Again, both plays necessitated something very different. I think you have to first recognize that this is a physical experience, especially in the play that I’m working on now—there was a physical violation. When we’ve spoken to survivors and read any material about this, it changes your relationship with the body for the rest of your life. And the lead actress in this play and I have had a lot of in-depth conversation about how that would affect her performance, and how her relationship with her body before the rape and after the rape is irreparably changed. And so in terms of her performance, that was a major part of shaping it and of the conversation. But also as a company, the way you create a safe space for somebody to be able to be at their most vulnerable, emotionally as well as physically, has been an absolute priority for me. That we create a safe space as a company for this young girl, and for the boy who perpetrates the rape, to feel that they can honor the vulnerability and complexity of both of their experiences. You have to just exercise the power of empathy like you’ve never exercised it before. That’s been a work in progress, and it’s been a real partnership between me and Suzanna Perkins, who plays Grace, and she is fearless. But it’s not easy seeing a female body onstage in that particular context; it is an arresting thing.
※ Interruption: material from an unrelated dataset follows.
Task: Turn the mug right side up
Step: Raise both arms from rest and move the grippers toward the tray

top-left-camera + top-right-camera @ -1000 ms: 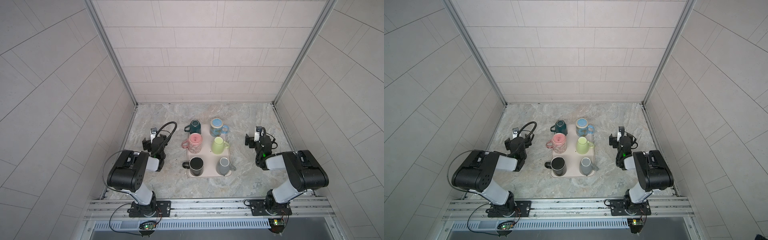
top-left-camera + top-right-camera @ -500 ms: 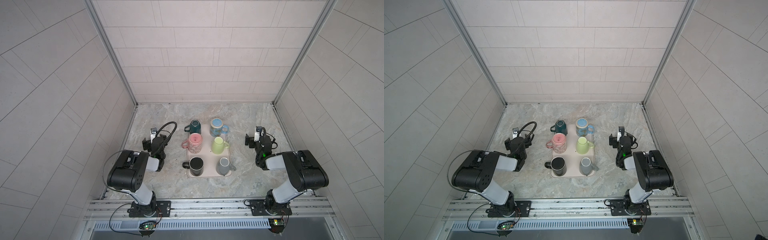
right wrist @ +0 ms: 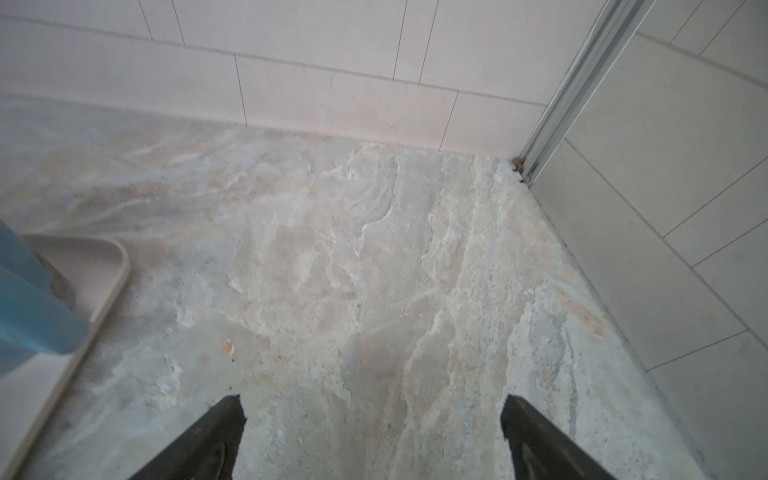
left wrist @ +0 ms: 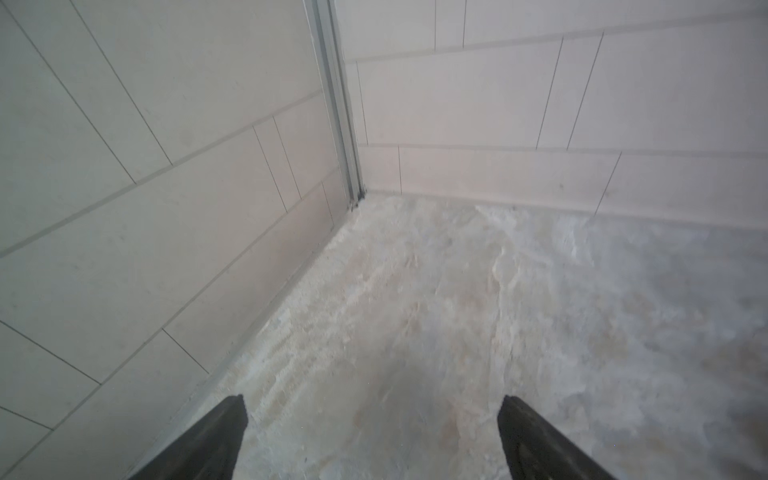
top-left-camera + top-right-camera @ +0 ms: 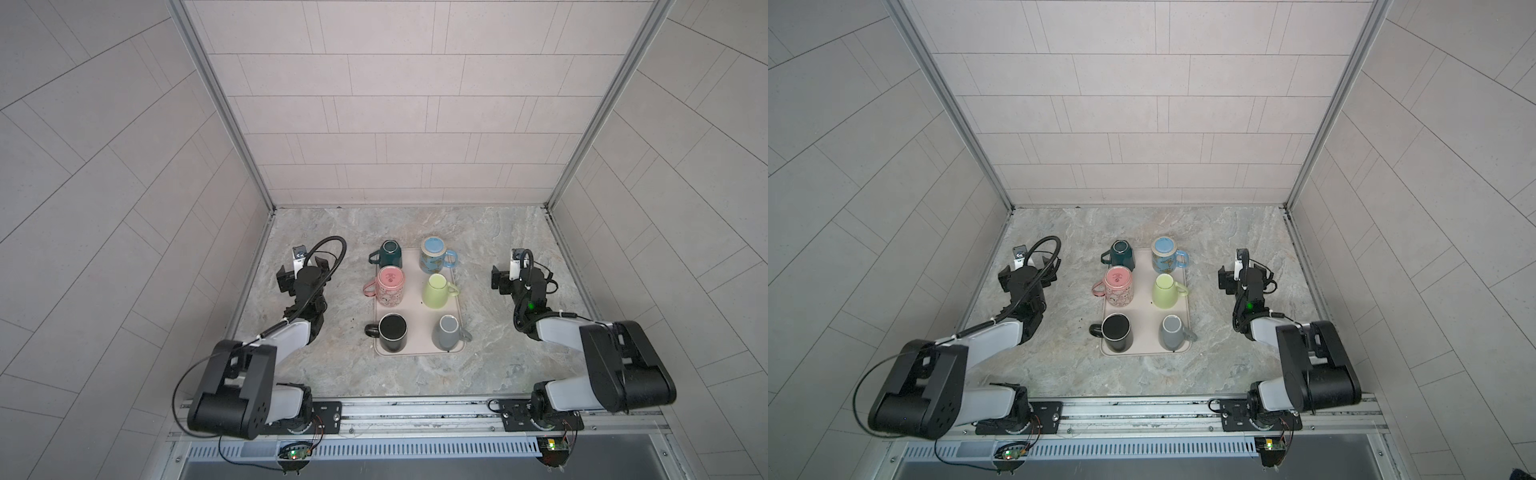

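Showing no movement over the last second, the black left gripper (image 4: 370, 405) and black right gripper (image 3: 372, 405) both gape empty either side of the pale pink tray (image 5: 419, 332), where the six coloured ceramic mugs (image 5: 390, 286) sit untouched, so turning has not begun.

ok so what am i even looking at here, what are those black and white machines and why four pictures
These are two robot arms fixed to a rail at the front of a tiled booth, each ending in a two-fingered gripper. The two wide pictures come from one camera head overhead, so they look nearly alike. The two close ones come from cameras on the wrists; the dark wedges are the fingertips of the left gripper and the right gripper, both open, holding nothing. On the marbled table sits a pale tray with a teal mug, blue mug, pink mug, green mug, black mug and grey mug.
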Tool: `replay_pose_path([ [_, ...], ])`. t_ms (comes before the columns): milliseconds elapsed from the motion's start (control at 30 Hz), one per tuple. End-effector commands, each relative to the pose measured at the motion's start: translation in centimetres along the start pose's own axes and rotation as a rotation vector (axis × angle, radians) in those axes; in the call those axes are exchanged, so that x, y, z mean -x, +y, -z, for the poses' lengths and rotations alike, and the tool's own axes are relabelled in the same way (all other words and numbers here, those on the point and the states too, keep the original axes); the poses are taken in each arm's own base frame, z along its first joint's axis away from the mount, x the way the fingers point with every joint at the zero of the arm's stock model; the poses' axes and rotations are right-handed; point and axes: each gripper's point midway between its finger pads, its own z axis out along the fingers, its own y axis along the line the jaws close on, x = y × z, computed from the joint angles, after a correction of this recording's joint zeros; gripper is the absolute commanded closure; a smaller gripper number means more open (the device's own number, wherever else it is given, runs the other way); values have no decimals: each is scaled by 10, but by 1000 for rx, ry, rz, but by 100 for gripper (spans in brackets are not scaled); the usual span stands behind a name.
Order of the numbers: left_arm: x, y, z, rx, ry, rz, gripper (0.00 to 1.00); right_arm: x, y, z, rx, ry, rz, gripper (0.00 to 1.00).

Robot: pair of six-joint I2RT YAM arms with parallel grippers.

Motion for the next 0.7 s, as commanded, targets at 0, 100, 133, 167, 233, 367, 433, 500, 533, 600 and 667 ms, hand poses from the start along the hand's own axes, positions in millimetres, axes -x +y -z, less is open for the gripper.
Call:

I don’t think I will ever forget staging that, and we were all exhausted at the end of every day because you’re carrying the weight of that.

In general, what do you think would make it easier to direct and develop plays that are about topics that are in some way controversial or complex?
Courageous producers. Faith that audiences want to be challenged. We are living in a time when we are questioning the foundation of our culture in a really deep way. And in times of political turmoil and complexity is when we should be asking the hard questions. Theatre is a place for engagement and transcendence, like transcending your own life and thinking about things differently. And so I think for courageous producers and courageous writers and artists, it’s about understanding that now is the moment. You look at any social media or any newspaper; we’re engaged very rigorously in questioning foundational things about how we live in this country. So now is the time to be putting on plays like this, and now is the time to be engaging. There is revolution in the air. You feel a mobilization of people who want to rethink how we live, and thinking about how we got to this particular moment, and wanting to make very, very big and seismic important changes. I think this part of the conversation is hugely important—about gender relationships, a woman’s place in the world, her safety in the world, her body in the world, who has rights to that body, who has ownership to that body, and why and where this stems from. Understanding where this stems from allows us to make the changes that we want to see so that our daughters can feel safe and can walk through the universe with power. Now is the time to be doing work like this.